History will judge if Iraq War was right course
Editor, the Advocate:
Given the present debacle in Iraq, let's revisit our involvement in that area.
Were the two Gulf Wars and the ongoing Afghan war worth the price we paid in blood and money? I was less than enthusiastic about each of the Gulf Wars because I thought that Saddam Hussein would use his weapons of mass destruction if he were cornered. The fact that we took 30,000 body bags to the first Gulf War was daunting, to say the least. Saddam didn't use any weapons of mass destruction in either war, and we didn't find any when we took over Iraq, even though we know he had them when he used them on his Kurds.

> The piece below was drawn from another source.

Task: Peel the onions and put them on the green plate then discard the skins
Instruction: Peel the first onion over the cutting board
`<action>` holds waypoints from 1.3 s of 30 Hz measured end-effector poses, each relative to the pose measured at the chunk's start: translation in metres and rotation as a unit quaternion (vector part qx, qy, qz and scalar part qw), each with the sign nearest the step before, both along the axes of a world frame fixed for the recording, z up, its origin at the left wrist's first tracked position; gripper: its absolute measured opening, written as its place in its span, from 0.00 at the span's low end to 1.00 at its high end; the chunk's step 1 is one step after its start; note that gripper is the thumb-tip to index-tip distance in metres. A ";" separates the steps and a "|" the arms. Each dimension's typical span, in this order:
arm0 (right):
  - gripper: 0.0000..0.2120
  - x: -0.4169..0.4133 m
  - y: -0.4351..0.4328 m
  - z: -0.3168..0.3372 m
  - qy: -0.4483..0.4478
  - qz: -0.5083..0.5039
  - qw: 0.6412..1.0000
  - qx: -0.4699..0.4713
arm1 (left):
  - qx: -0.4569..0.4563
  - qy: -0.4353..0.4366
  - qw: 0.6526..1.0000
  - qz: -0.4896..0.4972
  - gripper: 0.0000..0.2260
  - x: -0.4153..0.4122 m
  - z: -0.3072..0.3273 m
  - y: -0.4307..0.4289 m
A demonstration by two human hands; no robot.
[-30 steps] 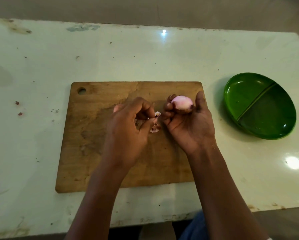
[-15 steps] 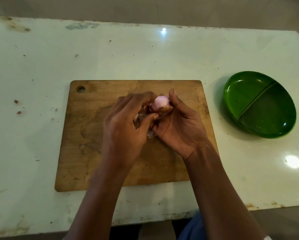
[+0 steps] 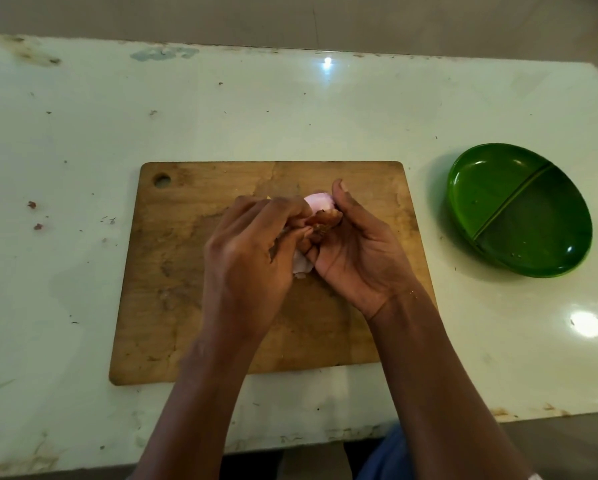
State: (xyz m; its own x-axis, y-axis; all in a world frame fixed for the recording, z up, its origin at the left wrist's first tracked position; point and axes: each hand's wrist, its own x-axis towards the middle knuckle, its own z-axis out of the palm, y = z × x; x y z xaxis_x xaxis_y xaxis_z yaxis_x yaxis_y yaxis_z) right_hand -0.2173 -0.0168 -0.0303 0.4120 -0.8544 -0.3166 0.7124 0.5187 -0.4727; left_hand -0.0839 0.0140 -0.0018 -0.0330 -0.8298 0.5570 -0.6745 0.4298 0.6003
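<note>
My right hand [image 3: 356, 252] cupped the pink onion [image 3: 320, 203] over the wooden cutting board [image 3: 186, 271] centre. My left hand [image 3: 249, 252] pinched its brown skin [image 3: 323, 220]. The green plate [image 3: 491, 192] sat at 3 o'clock, well apart.

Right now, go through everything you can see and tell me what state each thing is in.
onion: partly peeled, pale pink top bare, held in the right hand.
skin: brown scrap at the onion's side, pinched by the left hand.
loose peel: pale, half hidden under the hands.
green plate: holds no onions.
cutting board: flat on the table, stained.
</note>
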 end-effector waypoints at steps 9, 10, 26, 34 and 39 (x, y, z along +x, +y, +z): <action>0.22 0.003 -0.002 0.011 0.005 -0.114 0.991 0.077 | 0.015 0.033 0.999 -0.009 0.05 -0.003 0.002 0.000; 0.22 0.001 -0.002 0.013 0.009 -0.129 0.988 0.085 | 0.013 0.037 0.999 -0.006 0.05 -0.003 0.003 0.000; 0.14 0.007 0.002 0.012 0.107 -0.067 0.992 -0.014 | 0.026 0.015 0.999 0.010 0.14 -0.005 0.001 -0.002; 0.12 0.011 0.001 0.016 0.080 -0.062 0.995 -0.004 | 0.026 0.099 0.995 0.001 0.08 -0.005 0.001 -0.001; 0.15 0.011 -0.001 0.022 0.062 -0.106 0.991 0.056 | 0.035 0.125 0.991 0.035 0.08 0.000 0.000 -0.002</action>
State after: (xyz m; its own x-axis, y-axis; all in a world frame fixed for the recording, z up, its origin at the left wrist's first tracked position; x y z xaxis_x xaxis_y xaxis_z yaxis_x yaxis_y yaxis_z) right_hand -0.2061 -0.0173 -0.0078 0.1792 -0.8745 -0.4507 0.7513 0.4174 -0.5113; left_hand -0.0839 0.0116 -0.0018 0.1576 -0.8622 0.4814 -0.5283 0.3382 0.7787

What happened to them?
Both Hussein and Assad, of Syria, were both regimes run by an Arab Ba'ath party. Could Assad's sarin gas have come from Iraq? Afghanistan was different. We had to go after Osama bin Laden and al-Qaida. That country turned out to be a tar-baby (as in Disney's "Song of the South") as it had for Alexander the Great, the British and the Russians. It was, is and will always be a social, political and economic basket case.
In 2003, we took Iraq out of the WMD business. Gaddafi, in Libya, spooked and dropped his WMD programs (which included a nuclear option). That left only Iran in the WMD sweepstakes.
There is no doubt that had we not taken Saddam out, he would have kept pace with Iran, Gaddafi would have continued his programs, and the Saudis would have panicked and started their own programs.
The U.S. paid a huge price to keep Iraq and Libya out of the nuclear weapons business. Only history can decide if it was worth it.